Curtis Glencross would arguably be a safer bet than Beleskey.  He's older as he's 32 going on 33.  He has been a more consistent scorer, he's scored at least 12 goals in every season since 2008-09.  Granted, he's a 30-40 point player at best and he hasn't been fully healthy in the last two seasons.  While he was on the possession non-darling FlamesGlencross certainly wasn't driving much play. Plus, with Calgary he was averaging over sixteen minutes per game; that average ice time dropped to around twelve and a half with Washington team. It could be that he was a bad fit, but that should be another red flag.  He may provide an improvement to New Jersey's bottom six, but again, do they really need another 30+ forward who's only going to chip in some points?  It'd be one thing if he was great at possession or something else, but unless I'm mistaken, Glencross isn't that sort of guy.  I don't think he'd be as bad as the eventual overpayment by someone for Beleskey, but I'm not enthused enough by his game that I'd want Shero to go and get him.

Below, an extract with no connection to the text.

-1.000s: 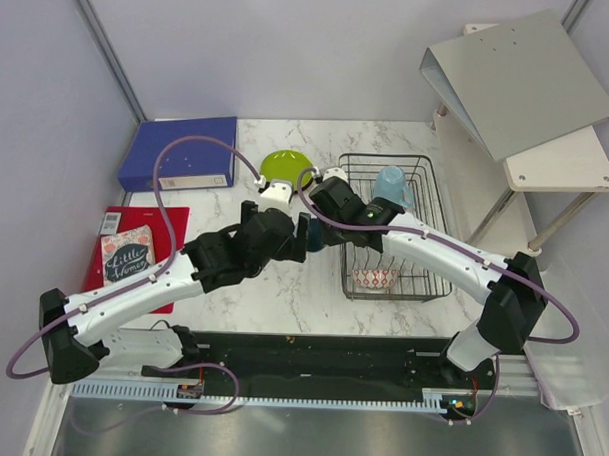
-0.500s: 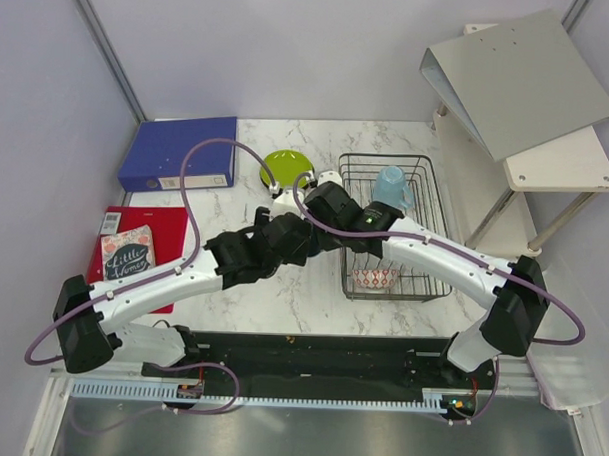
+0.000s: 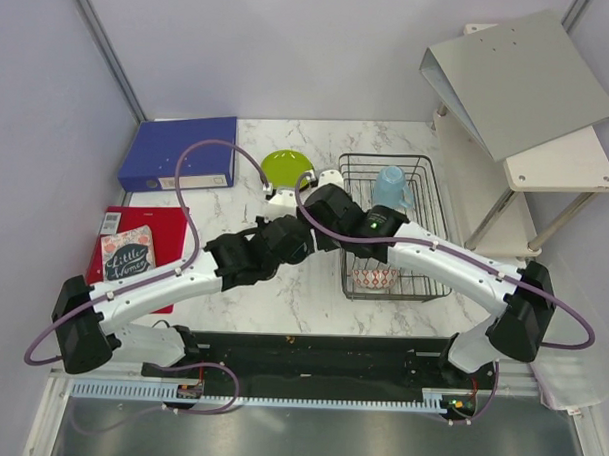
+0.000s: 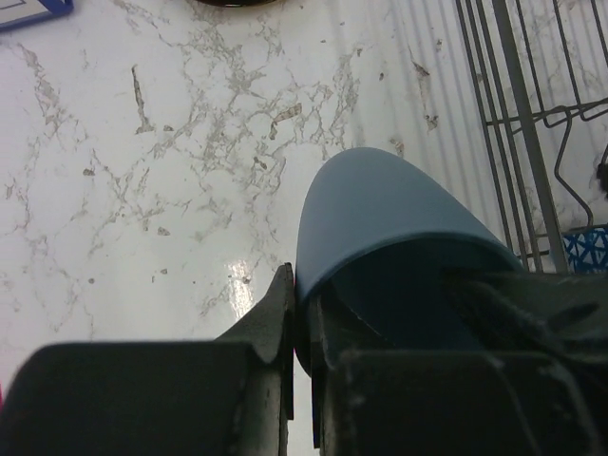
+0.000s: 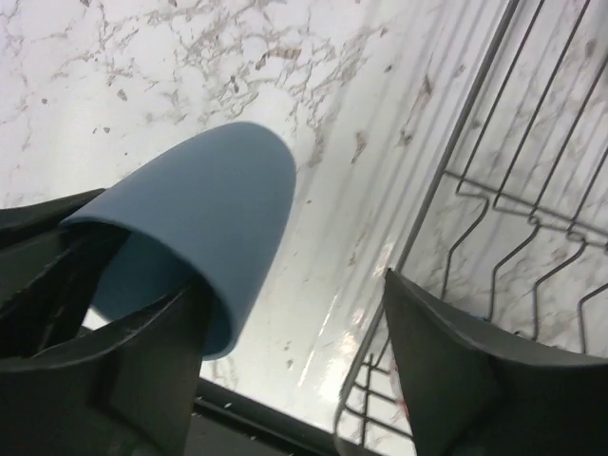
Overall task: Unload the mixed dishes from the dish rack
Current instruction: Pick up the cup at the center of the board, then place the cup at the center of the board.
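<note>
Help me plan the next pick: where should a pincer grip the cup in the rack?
Across the side walls of the light blue cup, from above: it seems to stand mouth-down, offering no rim, and the dish rack fences its sides.

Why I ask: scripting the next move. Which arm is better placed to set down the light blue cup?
Probably left: the left gripper pinches the rim of the light blue cup; the right gripper is open, not gripping it.

Blue cup beside wire rack
</note>
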You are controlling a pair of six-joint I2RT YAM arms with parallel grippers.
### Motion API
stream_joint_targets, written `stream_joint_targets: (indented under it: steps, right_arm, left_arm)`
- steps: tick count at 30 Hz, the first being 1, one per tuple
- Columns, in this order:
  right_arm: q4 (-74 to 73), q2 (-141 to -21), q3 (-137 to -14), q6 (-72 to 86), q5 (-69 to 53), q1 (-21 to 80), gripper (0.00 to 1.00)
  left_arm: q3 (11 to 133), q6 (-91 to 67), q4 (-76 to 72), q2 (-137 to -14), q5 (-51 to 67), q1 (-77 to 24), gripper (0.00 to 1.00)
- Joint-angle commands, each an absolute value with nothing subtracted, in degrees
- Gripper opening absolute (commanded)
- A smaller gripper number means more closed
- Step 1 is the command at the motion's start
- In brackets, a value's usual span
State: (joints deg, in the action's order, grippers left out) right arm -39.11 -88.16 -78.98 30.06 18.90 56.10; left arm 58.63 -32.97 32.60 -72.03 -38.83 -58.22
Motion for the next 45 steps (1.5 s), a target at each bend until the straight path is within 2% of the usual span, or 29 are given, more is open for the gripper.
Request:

There are other bottom-six-caliber names. One upon a time, Dany Heatley was one of the best scorers in the league. Last season, he made six appearances for Anaheim, cleared waivers, got traded to Florida, and didn't make an appearance for the Panthers.  With players like him, there may be flashes of greatness but they're so few and far between that it's probably not worth a contract.  His career could be over; if the Devils are interested, I would prefer they give him a try out in camp first to see if the 34-year old can do something.

The Devils could try to be the next team to hope David Booth can stay healthy and be good.  On the one hand, Booth actually played in the NHL last season for a significant amount of games, averaged 1.8 shots per game, and has a history of good possession except for last season. On the other, he averaged less than twelve minutes per game on a bad Toronto team, put up only seven goals and six assists to continue a decline in production, and he wasn't available for the whole season.  I'd still prefer him over someone like, say, Daniel Paille who got wrecked in possession with Boston last season, averaged less than a shot per game, and put up the same number of points in 71 games.  I wouldn't prefer him over Blake Comeau, who for $700,000, put up sixteen goals, 31 points, a good possession rate, and averaged over fifteen minutes per game.  Why not rate him higher?  Because he just had his best season since 2010-11 due in part of playing significant minutes with Evgeni Malkin and Chris Kunitz. Comeau may get a good raise, but the Devils have no Malkin and so I wouldn't expect a repeat should he come to New Jersey.   He may fit in better on the bottom six than Booth, Paille, Heatley, and maybe even Glencross.

Ultimately, that's the reality of the situation.  This is your pending UFA left wingers right now: Erik Cole who will turn 37 next season; Tomas Fleischmann, who's coming off a second straight low-production season; whoever overpays for Matt Beleskey, and some names that may be better for a bottom-six role. That's it.   While the Devils do not have a dearth of left wingers like they have on the right side, if they want to get more offense at that position, then they're likely going to have to find it with a trade.  Given that there's more talent at center - not top scorers, but more talent - the right play through free agency may be to pick up one of them that could handle first or second line minutes. This way the team can move Patrik Elias and/or Adam Henrique to left wing to bolster the position led by Mike Cammalleri.

Again, I feel bad for any team that wants a top-six caliber left winger who can be productive in free agency this year. They're going to have to settle for less or nothing.  The Devils do need that kind of player, but again, they have left wingers to fill in the spaces.  They can ensure that by picking up a center or two.  We'll discuss that next week.  In the meantime, what do you think of this year's class of unrestricted free agent left wingers?  Should the Devils try to get any of them? If so, who and why?  Should the Devils try to trade for a left winger, or should they focus solely on right wingers or centers that might be able to play right wing?  Please leave your answers and other thoughts about the pending UFA left wing forwards in the comments. Thank you for reading.